Let’s bring the Central States Pension Fund back into the story. Yellow owes Central States $6.5 billion, likely for unfunded liability for its employees’ pensions. Central States is subject to a fiduciary duty to recover as much of that money as possible. Yet, Central States has been resistant to the Jack Cooper offer, according to the Wall Street Journal. This is hard to understand for both economic and mission-focused reasons.
On a strictly financial basis, more companies employing more truckers who participate in the Central States plans, as Yellow’s drivers would continue to do if it survives bankruptcy, means more contributions flowing into Central States’ coffers. This means the Jack Cooper deal should put Central States in a stronger long-term financial position. In addition, according to the Journal, Jack Cooper is offering Central States and other unsecured creditors shares in the company that pay a 7% dividend, which is a robust return by any measure. Since Central States is an “unsecured creditor” in Yellow’s bankruptcy, it likely will receive pennies on the dollar for its outstanding debts if Yellow is dismembered and its pieces sold. I’m no economist, but more money and a continuing income stream seem better than a lot less money right now, at least in this circumstance.
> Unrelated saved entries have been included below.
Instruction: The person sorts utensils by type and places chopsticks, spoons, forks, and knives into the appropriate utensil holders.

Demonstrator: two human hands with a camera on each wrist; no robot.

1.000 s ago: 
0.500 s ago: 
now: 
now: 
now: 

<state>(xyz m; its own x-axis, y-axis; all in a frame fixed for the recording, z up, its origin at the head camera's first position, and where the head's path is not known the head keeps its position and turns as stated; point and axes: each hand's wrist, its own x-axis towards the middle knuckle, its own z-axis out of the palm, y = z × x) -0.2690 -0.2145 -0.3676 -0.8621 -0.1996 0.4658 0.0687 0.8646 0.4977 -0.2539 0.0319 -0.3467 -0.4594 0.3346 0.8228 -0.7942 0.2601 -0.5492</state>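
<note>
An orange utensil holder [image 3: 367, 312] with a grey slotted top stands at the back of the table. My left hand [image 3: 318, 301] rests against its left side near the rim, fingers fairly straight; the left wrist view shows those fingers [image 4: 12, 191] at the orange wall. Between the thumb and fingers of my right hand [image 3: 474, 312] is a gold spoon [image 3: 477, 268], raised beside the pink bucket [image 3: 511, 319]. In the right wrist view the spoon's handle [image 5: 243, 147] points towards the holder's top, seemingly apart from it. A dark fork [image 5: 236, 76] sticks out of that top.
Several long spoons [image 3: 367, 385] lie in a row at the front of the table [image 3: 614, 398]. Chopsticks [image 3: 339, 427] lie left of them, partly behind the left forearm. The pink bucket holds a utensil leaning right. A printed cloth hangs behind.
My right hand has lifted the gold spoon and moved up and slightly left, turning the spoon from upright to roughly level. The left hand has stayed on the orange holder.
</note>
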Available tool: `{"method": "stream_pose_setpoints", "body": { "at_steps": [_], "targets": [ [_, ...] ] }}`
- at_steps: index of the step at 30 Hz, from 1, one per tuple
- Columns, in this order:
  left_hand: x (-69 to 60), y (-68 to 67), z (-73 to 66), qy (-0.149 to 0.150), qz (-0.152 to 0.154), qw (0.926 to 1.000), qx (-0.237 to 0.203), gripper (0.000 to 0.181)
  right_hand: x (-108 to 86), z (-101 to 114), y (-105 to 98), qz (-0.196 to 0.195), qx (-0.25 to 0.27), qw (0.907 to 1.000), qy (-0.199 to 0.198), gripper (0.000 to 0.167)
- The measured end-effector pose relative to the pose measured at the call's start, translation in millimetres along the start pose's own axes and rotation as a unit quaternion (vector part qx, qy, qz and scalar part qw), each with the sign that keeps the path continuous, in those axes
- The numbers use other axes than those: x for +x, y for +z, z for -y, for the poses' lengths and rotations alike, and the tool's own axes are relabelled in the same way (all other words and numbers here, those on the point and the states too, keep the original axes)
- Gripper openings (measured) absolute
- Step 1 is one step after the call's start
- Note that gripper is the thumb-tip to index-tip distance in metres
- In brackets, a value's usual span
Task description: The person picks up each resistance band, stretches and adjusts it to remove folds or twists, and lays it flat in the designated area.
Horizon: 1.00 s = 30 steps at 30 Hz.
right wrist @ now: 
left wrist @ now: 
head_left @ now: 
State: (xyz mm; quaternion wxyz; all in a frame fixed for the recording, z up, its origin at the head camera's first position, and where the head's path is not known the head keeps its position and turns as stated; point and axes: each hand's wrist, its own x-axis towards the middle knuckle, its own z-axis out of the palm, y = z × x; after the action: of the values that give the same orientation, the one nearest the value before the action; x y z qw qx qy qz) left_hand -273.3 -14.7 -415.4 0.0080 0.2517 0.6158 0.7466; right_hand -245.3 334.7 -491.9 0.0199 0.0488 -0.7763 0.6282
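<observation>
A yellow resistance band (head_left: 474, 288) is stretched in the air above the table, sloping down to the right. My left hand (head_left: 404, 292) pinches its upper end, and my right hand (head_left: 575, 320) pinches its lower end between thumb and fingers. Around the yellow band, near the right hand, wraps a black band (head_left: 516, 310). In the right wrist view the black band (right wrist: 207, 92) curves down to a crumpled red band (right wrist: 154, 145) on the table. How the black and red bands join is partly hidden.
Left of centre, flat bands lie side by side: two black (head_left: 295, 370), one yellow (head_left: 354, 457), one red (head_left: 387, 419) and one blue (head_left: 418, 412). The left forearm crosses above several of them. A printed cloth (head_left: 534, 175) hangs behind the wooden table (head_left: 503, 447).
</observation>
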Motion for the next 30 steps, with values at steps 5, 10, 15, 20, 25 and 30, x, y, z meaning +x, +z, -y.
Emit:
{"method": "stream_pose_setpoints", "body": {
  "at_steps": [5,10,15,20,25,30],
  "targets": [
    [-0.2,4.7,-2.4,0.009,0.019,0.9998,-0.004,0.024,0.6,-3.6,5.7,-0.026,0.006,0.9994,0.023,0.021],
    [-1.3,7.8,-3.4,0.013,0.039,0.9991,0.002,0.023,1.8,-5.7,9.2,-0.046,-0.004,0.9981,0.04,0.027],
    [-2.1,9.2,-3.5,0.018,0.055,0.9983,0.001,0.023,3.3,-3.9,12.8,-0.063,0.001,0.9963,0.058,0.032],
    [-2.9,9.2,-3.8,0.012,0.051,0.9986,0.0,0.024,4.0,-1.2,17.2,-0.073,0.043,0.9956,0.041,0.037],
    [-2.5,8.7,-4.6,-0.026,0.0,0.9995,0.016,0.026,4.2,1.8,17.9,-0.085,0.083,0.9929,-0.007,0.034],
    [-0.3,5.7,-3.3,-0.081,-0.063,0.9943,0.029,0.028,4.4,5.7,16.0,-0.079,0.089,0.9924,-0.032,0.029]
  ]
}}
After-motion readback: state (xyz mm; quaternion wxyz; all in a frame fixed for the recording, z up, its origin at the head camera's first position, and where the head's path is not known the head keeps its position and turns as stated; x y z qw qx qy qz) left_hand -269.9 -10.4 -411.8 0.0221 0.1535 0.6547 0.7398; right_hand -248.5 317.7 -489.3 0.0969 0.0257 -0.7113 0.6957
Central States’ role in this important story goes beyond economics. First, we should expect that a pension fund created to serve truckers (and other workers) would be looking desperately for a way to say “yes” to saving truckers’ jobs. Central State has a mission that is core to rebuilding the middle class. Jobs should be part of that mission, as well, as long as Central States complies with the Employee Retirement Income Security Act (ERISA), which closely regulates pension plans. Don’t worry, dear readers, I don’t want to discuss ERISA in detail any more than you do.
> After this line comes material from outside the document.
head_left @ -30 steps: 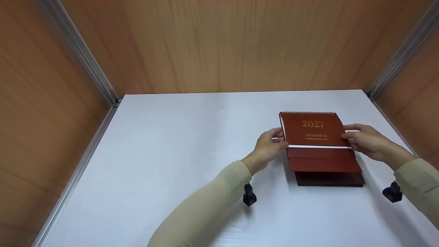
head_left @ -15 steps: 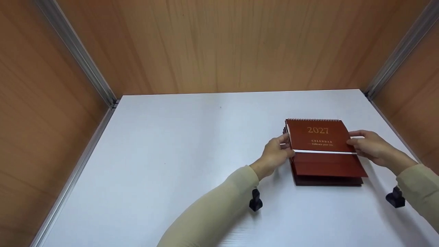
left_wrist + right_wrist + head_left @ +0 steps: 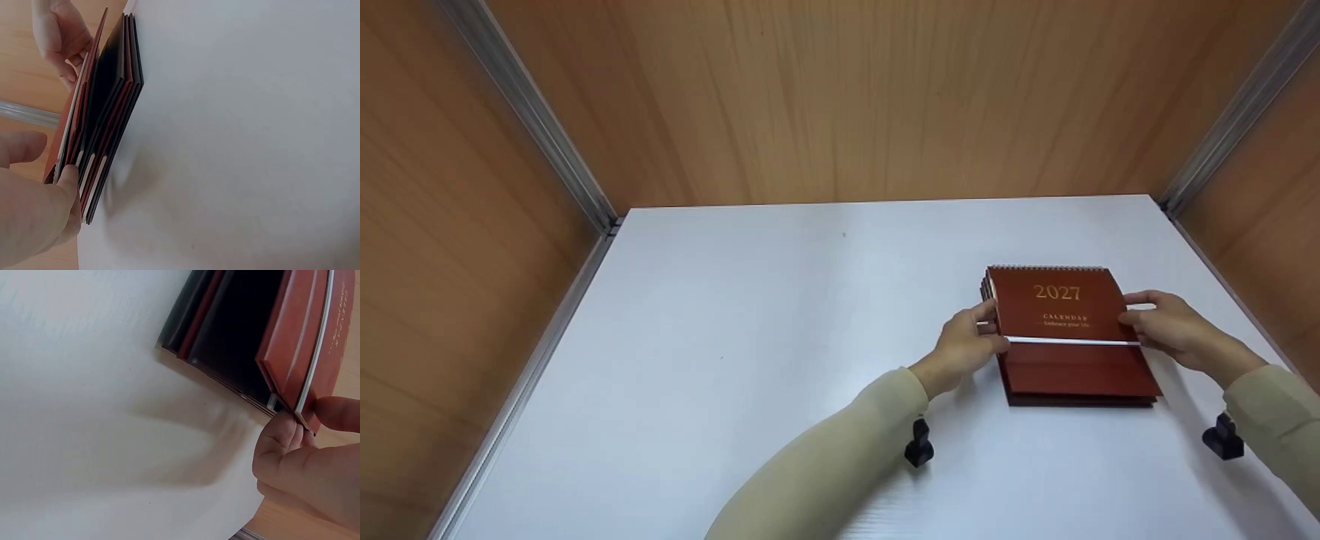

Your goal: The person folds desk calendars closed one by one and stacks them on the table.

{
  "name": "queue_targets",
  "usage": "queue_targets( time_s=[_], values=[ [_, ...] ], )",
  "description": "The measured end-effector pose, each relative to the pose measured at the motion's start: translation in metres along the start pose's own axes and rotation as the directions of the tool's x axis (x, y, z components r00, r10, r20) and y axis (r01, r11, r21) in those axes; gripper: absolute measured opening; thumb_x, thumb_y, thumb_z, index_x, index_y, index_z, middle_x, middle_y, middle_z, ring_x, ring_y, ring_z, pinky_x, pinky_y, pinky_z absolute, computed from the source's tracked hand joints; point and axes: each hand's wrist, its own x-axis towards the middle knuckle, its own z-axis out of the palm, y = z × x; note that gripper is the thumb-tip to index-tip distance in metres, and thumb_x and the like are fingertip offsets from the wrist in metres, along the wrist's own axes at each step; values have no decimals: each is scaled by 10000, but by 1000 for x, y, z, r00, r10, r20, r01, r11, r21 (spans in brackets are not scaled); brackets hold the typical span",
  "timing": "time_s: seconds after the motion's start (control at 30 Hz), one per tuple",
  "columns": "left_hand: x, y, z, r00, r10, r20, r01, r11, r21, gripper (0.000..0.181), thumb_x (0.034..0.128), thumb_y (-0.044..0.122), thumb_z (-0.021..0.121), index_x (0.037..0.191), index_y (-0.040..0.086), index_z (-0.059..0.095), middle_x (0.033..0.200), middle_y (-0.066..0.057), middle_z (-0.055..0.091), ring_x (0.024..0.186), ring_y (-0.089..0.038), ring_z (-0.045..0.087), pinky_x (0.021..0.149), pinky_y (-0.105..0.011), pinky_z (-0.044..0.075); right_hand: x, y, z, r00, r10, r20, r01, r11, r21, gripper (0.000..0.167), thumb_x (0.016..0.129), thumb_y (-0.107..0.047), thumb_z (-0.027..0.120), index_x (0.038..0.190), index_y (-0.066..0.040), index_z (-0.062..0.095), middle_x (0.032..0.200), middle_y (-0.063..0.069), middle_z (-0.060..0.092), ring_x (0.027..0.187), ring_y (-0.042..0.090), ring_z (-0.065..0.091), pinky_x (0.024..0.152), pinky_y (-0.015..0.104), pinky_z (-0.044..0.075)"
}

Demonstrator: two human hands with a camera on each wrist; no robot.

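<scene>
A dark red desk calendar (image 3: 1057,304) with a wire-bound top edge and gold "2027" lettering is held between both hands, at the right of the head view. My left hand (image 3: 960,349) grips its left edge. On the opposite edge, my right hand (image 3: 1174,330) pinches the calendar between thumb and fingers. Beneath it lies a stack of similar dark and red calendars (image 3: 115,121), mostly hidden from above. The right wrist view shows a dark wedge-shaped gap between the held calendar's front part and the stack (image 3: 197,332).
The white tabletop (image 3: 720,360) extends left and in front of the calendars. Wood-grain panels (image 3: 840,97) with grey metal corner rails (image 3: 540,112) enclose it at the back and sides. A small black device (image 3: 919,446) hangs below the left sleeve.
Both hands have moved the held calendar slightly right and down toward the near side. Its front edge now sits closer over the stack, and less of the dark gap shows.
</scene>
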Motion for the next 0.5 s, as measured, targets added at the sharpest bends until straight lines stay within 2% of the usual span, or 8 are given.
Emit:
queue_targets(
  time_s=[0.1, 0.2, 0.3, 0.5],
  values=[
    [-1, 0, 1, 1000, 1, -3, -1, 1000, 19, 766, 904, -95, 703, 1605, 112, 476, 1288, -28, 708, 1246, -184, 664, 989, -290, 586, 0, -1, 1, 1000, -5, -5, 5, 1000, -8, 638, 1093, -124, 473, 1576, 171, 179, 1038, -25, 656, 895, 39, 592, 778, 236, 555],
    [-2, 0, 1, 1000, 10, -4, -9, 999, 52, 750, 907, -82, 710, 1596, 122, 495, 1283, -17, 717, 1261, -187, 659, 994, -286, 580, 0, -1, 1, 1000, -14, -12, 13, 999, -36, 632, 1093, -126, 468, 1569, 179, 187, 1088, 11, 668, 917, 33, 606, 796, 239, 563],
    [-3, 0, 2, 1000, 14, -11, -13, 997, 80, 746, 908, -70, 718, 1592, 134, 504, 1289, 3, 711, 1247, -169, 663, 989, -275, 577, 1, 0, 1, 1000, -24, -19, 23, 998, -59, 625, 1091, -124, 465, 1563, 186, 197, 1166, 84, 662, 938, 32, 613, 809, 232, 568],
    [-3, -1, 4, 1000, 7, 0, -7, 997, 82, 764, 916, -53, 722, 1607, 171, 486, 1338, 55, 667, 1222, -125, 650, 950, -256, 584, 3, 2, 2, 999, -41, -26, 38, 995, -94, 618, 1089, -116, 448, 1557, 199, 196, 1317, 263, 595, 977, 41, 612, 823, 210, 564]
  ],
)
Second, and this is very important, Central States itself was on the verge of bankruptcy just a few months ago. Because of President Biden’s American Rescue Plan, Central States received $35.8 billion in financing from the Pension Benefit Guaranty Corporation. That funding guarantees Central States will remain solvent for decades. More than 357,000 Central States participants, including a lot of truckers, will receive their full pensions as a result. That’s vital to families and communities across the U.S. Yet, once again, we should expect that this massive public investment, partly funded by tax dollars paid by Yellow’s former drivers and supported enthusiastically by their union, would inspire Central States’ leadership to work as hard as they possibly can to find a way to save Teamsters jobs at Yellow.
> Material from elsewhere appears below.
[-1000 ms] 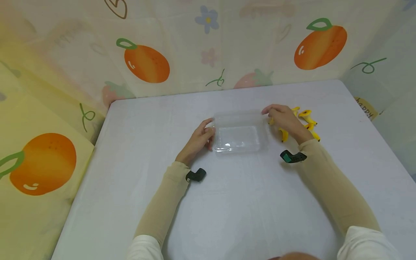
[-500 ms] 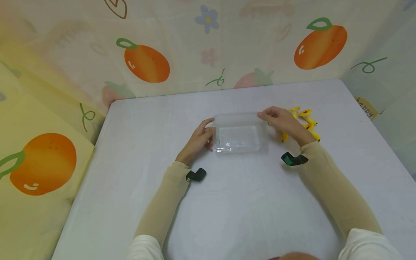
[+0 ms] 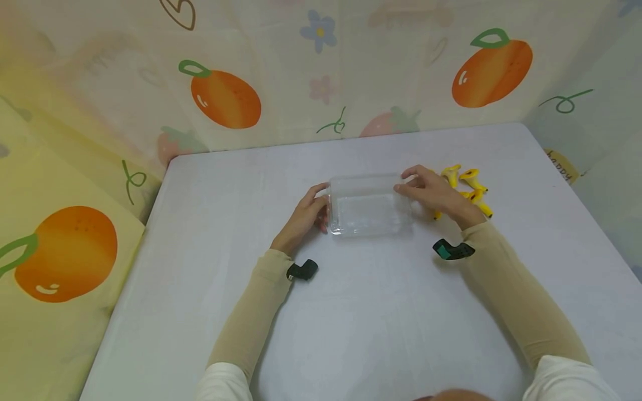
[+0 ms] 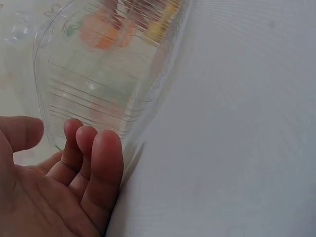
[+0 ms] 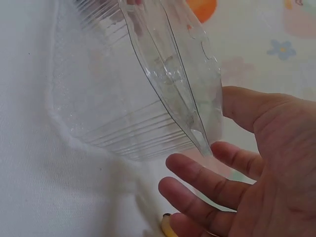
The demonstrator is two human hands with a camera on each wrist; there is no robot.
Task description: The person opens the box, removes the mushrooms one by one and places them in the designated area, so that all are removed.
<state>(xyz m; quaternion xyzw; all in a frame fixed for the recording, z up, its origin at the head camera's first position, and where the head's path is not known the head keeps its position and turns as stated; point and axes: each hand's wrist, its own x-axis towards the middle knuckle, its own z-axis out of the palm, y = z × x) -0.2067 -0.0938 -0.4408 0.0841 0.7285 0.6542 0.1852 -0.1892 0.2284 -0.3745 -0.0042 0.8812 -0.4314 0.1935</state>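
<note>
A clear plastic clamshell box point(image 3: 368, 214) stands on the white table. In the right wrist view its two rims point(image 5: 173, 98) lie one above the other, with a narrow gap visible between them. My left hand point(image 3: 303, 217) is at the box's left side, fingers extended along the wall and thumb apart from the rim. My right hand point(image 3: 433, 195) is at the far right corner. Its thumb point(image 5: 242, 106) reaches the upper clear part, and its spread fingers point(image 5: 197, 177) are by the rim. Whether every fingertip touches the plastic is unclear.
Several small yellow banana-shaped pieces point(image 3: 471, 179) lie right of the box, partly hidden behind the right hand. One tip point(image 5: 169, 225) shows below the fingers in the right wrist view. A fruit-patterned cloth point(image 3: 281, 67) hangs behind the white table point(image 3: 241, 184).
My right hand has moved slightly left and down along the box's right corner, and its thumb and fingers have spread. The left hand has stayed in place.
</note>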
At the end of the day, the Yellow bankruptcy story is about many things. Superficially, it may appear to be a business story about another corporation that failed due to mismanagement. But it is also a worker power story about union jobs and union density. Saving 22,000 Teamsters jobs is every bit as important as organizing new workers in new industries. It would send the message that union jobs survive. That they bring stability. Workers considering whether to organize a union with their co-workers need to hear that message.